What to work on:
Within the lines below, find those that hold the string "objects" and copy each one.

(Data records)
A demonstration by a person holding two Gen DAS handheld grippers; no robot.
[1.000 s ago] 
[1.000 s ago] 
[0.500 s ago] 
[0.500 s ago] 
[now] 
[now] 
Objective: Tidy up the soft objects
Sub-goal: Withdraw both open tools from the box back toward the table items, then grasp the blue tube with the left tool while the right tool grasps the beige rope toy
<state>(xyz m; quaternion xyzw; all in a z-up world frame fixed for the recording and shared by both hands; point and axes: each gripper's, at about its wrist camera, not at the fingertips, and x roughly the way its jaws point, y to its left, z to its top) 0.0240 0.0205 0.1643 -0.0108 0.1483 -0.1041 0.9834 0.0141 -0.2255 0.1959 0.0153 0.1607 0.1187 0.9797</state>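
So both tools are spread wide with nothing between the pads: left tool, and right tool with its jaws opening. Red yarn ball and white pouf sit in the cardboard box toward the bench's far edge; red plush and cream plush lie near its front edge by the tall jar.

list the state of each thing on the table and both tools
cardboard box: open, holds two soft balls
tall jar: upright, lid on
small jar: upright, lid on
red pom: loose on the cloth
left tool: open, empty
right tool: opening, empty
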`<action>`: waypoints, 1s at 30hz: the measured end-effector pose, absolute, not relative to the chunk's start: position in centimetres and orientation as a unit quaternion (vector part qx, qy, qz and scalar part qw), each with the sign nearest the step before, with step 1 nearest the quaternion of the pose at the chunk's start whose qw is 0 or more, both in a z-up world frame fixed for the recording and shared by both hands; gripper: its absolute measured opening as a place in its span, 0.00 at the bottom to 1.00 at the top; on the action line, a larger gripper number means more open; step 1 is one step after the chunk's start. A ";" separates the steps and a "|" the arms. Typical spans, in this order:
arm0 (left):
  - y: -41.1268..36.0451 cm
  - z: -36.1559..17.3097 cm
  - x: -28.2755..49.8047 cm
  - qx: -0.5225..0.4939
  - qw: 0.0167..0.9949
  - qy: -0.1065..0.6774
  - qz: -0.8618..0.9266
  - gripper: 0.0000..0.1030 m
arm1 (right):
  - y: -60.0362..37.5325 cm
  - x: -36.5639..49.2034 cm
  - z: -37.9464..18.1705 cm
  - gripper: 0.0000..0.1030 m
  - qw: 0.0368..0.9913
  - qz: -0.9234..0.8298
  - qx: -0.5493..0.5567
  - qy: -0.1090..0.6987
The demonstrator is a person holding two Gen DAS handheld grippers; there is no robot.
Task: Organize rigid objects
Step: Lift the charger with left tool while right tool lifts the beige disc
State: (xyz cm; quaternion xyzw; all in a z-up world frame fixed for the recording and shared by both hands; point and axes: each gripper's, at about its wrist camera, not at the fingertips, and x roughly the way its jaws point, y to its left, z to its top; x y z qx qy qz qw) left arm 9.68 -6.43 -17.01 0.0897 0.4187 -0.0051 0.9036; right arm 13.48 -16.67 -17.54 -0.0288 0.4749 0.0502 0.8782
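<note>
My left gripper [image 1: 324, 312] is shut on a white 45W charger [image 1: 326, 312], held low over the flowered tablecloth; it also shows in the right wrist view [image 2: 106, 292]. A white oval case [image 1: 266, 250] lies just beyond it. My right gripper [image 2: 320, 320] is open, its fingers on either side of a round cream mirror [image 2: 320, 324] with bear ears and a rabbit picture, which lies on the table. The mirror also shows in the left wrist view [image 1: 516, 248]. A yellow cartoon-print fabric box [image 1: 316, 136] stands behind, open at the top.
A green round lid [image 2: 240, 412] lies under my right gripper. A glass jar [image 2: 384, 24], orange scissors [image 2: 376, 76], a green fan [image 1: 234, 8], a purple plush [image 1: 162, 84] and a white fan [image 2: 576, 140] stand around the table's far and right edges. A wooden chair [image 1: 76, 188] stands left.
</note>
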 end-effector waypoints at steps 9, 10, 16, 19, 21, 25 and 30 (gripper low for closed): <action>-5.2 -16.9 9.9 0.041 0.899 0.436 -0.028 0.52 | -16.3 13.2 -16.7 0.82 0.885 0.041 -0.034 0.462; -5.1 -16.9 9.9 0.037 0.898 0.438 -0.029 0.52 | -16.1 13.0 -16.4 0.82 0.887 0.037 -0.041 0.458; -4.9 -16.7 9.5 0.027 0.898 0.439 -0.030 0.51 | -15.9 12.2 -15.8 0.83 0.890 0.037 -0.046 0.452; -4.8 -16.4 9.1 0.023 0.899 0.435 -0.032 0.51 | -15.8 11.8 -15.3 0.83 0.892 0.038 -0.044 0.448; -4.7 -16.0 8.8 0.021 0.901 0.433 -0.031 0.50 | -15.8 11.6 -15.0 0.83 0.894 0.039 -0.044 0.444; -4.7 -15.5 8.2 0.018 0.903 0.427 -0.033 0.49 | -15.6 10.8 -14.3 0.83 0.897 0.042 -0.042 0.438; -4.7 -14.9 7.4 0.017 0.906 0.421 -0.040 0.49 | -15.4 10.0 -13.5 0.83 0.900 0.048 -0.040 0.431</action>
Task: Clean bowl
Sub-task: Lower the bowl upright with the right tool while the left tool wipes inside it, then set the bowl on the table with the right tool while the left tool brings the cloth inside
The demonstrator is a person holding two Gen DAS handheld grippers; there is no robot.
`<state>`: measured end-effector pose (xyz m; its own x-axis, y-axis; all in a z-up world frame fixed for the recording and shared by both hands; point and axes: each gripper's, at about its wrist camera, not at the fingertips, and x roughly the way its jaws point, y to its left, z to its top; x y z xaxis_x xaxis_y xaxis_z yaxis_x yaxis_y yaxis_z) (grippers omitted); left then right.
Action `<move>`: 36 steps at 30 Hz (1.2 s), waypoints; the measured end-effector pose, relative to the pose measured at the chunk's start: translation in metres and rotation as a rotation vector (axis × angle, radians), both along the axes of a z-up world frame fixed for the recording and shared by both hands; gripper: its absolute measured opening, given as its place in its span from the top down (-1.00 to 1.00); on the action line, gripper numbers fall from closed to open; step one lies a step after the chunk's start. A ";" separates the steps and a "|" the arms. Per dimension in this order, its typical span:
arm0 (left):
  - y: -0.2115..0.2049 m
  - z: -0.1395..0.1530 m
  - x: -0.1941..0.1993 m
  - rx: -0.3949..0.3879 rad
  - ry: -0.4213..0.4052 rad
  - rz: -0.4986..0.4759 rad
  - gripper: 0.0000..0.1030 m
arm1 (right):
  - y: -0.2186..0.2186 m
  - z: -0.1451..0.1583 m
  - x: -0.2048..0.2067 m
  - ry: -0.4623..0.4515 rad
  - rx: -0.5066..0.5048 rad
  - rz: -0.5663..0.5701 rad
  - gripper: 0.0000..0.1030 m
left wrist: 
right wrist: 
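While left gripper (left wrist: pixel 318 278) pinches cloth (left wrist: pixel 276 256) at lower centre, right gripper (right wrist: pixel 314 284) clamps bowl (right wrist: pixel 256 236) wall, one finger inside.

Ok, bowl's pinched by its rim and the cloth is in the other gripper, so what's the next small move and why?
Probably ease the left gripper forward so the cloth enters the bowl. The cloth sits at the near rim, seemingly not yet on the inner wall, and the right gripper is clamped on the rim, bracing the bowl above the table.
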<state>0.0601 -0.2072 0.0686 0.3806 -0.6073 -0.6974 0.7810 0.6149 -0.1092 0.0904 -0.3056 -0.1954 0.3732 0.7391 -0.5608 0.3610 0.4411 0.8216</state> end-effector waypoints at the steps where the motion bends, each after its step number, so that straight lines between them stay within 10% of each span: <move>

Output of the exercise:
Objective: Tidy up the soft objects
Task: Organize rigid objects

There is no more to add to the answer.